◆ **Requirement**
Write each line exactly, from the line that holds "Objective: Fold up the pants" through the final line of the material, and no other line.

"""

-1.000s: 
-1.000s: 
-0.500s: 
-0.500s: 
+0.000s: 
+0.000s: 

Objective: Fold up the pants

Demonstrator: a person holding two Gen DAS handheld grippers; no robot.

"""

◆ **Solution for this exercise**
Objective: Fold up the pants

Demonstrator: a person holding two Gen DAS handheld grippers; no robot.

The exercise concludes with this answer.